Researchers at Aqua Security unveiled six critical vulnerabilities in Amazon Web Services (AWS) that could have potentially enabled threat actors to carry out remote code execution (RCE), exfiltration, denial-of-service attacks, or account takeovers against organizations. The vulnerabilities were identified in various AWS services, including Cloud Formation, CodeStar, EMR, Glue, SageMaker, and Service Catalog.
Lead security researcher Yakir Kadkoda from Aqua Security emphasized the severity of the vulnerabilities, noting that they provided attackers with access to other accounts with minimal effort. The vulnerabilities were disclosed during a briefing at Black Hat USA in Las Vegas, where new attack vectors dubbed “Bucket Monopoly” and “Shadow Resources” were detailed.
Bucket Monopoly, the first attack method uncovered by researchers, focused on exploiting weaknesses in AWS S3 storage buckets. These storage containers were found to use predictable AWS account IDs instead of unique identifiers for bucket names, making them vulnerable to exploitation. To address this issue, AWS updated default configurations to include random identifiers for bucket names, enhancing security against potential attacks.
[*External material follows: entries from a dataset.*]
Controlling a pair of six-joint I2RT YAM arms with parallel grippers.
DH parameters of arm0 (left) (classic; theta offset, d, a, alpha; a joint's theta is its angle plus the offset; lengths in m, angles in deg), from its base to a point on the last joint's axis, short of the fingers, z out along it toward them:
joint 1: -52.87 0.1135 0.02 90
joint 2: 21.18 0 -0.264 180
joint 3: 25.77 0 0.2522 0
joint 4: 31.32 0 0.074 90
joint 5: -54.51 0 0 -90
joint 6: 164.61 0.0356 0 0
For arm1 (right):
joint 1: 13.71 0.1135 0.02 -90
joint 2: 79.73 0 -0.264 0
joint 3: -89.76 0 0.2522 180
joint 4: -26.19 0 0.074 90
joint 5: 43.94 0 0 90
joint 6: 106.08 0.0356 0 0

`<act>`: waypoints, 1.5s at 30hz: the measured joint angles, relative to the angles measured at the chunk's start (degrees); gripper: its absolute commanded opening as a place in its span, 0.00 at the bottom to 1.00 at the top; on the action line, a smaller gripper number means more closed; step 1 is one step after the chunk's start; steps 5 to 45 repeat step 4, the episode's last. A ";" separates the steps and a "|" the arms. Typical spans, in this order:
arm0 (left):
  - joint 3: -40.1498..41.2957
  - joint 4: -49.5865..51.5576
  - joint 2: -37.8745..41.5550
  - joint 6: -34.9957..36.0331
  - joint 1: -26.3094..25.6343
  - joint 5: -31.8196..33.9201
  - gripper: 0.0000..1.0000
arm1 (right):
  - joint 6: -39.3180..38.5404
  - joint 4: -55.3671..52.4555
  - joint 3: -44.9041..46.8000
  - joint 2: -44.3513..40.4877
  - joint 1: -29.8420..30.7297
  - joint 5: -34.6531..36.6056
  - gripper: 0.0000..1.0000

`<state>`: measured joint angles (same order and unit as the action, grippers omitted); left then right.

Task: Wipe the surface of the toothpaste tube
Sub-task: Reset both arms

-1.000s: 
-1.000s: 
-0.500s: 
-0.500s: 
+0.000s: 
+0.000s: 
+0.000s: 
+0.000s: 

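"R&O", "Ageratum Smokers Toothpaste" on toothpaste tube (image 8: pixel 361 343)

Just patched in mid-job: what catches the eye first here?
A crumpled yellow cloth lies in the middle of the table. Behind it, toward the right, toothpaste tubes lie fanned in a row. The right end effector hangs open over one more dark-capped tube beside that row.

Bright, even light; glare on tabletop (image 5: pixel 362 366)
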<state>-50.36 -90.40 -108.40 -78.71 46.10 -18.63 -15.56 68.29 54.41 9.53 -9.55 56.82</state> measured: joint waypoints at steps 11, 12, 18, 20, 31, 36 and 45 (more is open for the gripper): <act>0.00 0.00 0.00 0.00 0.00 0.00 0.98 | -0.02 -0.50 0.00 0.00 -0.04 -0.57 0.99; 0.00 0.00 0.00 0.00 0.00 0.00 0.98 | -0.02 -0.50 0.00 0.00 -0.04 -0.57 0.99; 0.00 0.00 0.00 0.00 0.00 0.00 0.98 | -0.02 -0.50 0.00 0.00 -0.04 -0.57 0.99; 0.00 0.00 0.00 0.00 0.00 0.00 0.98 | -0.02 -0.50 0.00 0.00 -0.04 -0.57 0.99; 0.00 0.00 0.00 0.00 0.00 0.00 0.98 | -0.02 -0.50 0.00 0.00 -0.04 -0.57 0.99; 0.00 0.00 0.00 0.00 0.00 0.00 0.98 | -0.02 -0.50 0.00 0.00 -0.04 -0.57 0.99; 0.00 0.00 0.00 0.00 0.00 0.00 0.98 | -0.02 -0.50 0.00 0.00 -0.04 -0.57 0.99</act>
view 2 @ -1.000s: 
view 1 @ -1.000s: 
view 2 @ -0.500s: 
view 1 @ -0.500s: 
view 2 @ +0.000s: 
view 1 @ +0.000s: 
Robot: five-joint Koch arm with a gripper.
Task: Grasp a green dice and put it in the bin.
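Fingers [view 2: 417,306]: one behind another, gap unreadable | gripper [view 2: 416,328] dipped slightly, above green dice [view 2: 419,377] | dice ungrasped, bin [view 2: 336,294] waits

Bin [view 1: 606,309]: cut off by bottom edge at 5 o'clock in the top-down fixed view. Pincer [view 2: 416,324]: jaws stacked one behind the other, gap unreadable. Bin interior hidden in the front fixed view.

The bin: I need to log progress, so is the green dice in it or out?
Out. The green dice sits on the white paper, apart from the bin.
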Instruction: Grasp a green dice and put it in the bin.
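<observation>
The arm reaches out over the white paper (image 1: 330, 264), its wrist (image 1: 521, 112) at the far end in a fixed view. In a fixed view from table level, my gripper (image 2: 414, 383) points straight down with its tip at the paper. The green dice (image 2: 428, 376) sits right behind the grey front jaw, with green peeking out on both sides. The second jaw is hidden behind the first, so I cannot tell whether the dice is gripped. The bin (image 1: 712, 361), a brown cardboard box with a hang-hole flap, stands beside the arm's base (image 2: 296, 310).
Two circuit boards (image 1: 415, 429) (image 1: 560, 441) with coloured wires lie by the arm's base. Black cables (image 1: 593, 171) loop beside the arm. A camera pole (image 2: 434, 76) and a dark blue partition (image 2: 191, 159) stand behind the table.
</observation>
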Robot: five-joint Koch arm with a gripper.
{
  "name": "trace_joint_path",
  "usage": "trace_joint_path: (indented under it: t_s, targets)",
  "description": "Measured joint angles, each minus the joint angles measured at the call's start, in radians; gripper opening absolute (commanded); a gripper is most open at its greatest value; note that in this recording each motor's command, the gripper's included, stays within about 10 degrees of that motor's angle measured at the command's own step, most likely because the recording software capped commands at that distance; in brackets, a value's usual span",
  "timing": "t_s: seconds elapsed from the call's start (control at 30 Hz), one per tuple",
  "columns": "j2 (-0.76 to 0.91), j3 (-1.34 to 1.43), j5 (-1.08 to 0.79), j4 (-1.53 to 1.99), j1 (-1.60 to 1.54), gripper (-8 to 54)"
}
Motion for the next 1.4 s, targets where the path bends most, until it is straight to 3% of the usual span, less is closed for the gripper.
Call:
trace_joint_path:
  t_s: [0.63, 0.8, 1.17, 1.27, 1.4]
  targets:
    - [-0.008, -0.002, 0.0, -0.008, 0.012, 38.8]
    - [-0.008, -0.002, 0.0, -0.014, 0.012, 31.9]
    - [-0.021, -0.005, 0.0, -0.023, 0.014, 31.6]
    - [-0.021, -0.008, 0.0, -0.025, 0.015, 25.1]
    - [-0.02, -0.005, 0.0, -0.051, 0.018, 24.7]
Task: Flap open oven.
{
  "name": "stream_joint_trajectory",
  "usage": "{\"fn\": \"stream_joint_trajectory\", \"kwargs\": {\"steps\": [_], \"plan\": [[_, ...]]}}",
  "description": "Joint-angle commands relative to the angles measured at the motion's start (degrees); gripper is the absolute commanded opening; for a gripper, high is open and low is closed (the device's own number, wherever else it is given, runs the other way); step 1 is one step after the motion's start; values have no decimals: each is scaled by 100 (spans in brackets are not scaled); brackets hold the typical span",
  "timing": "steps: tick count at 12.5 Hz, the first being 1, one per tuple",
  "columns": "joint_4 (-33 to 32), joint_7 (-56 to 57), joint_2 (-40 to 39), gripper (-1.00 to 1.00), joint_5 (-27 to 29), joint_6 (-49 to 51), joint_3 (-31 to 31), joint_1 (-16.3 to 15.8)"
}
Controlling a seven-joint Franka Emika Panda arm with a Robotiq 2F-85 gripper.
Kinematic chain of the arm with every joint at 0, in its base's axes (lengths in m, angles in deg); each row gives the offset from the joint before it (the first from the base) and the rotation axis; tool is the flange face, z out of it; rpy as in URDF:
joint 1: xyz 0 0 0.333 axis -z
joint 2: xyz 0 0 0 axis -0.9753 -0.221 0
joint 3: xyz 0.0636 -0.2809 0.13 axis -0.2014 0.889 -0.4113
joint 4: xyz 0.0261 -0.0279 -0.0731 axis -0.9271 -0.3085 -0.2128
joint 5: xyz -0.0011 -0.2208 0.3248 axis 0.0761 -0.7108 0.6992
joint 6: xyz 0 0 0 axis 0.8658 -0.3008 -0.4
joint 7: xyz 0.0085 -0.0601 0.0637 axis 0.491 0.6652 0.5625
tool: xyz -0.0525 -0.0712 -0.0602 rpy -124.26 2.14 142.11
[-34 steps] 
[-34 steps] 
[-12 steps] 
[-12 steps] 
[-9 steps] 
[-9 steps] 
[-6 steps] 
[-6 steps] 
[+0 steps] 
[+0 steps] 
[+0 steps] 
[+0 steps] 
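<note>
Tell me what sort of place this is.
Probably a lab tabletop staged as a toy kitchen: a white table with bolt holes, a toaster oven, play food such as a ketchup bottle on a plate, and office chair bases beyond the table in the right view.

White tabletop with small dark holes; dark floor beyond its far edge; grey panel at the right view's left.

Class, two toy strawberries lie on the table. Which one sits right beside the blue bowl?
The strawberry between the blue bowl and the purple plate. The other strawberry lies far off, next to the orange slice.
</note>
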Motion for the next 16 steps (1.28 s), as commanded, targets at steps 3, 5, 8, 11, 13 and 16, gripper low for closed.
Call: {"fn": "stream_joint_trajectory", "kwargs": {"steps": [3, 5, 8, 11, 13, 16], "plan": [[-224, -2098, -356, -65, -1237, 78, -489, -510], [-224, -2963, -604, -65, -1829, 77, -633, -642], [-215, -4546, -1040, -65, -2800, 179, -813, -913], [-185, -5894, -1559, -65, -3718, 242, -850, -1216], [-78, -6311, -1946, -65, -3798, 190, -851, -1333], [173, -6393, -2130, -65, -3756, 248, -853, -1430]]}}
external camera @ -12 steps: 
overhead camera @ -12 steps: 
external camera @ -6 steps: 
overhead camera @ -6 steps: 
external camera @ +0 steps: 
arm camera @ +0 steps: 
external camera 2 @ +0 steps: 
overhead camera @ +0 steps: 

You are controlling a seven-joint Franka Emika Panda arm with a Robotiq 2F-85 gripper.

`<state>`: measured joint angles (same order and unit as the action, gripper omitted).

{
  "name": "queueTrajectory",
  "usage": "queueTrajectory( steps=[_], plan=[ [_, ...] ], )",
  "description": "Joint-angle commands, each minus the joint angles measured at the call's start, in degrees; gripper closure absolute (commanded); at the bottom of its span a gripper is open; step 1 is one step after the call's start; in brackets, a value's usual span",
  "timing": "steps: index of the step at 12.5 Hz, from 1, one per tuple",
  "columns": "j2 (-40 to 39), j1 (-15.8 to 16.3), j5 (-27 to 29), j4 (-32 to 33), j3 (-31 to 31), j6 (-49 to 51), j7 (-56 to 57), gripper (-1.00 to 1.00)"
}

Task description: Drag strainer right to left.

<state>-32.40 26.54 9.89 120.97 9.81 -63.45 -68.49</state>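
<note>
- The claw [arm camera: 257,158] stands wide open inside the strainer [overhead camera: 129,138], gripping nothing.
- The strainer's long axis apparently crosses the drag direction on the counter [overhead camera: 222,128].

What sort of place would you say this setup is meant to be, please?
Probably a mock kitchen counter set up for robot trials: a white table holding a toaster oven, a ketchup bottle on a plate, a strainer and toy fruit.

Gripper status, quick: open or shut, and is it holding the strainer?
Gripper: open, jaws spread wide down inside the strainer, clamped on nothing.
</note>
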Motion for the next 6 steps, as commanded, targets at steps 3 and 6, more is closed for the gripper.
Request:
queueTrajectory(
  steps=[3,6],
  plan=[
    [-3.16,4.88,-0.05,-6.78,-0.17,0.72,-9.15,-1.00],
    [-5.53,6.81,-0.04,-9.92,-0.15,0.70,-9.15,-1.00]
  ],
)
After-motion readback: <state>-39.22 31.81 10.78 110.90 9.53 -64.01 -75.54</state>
Moreover, the Shadow Resources attack vector discovered by researchers highlighted the potential for creating AWS S3 service components unknown to the account owner. By engaging in resource squatting, attackers could take advantage of unused geographic regions in AWS CloudFormation to gain access to victim workloads stored in new regions. This method allowed attackers to manipulate S3 buckets and potentially execute remote code to compromise sensitive data.
While AWS has taken steps to mitigate these vulnerabilities in their services, researchers cautioned that open source projects deployed in AWS environments could still be at risk. Many open source projects automatically create predictable S3 buckets, making them susceptible to exploitation. Users were advised to rename existing buckets and avoid using static identifiers to prevent attackers from exploiting the vulnerabilities.
In conclusion, the discoveries made by Aqua Security researchers shed light on the critical vulnerabilities present in AWS services and the potential risks associated with exploitable attack vectors. By addressing these issues and implementing enhanced security measures, organizations can better protect their data and infrastructure from malicious actors seeking to exploit weaknesses in cloud environments.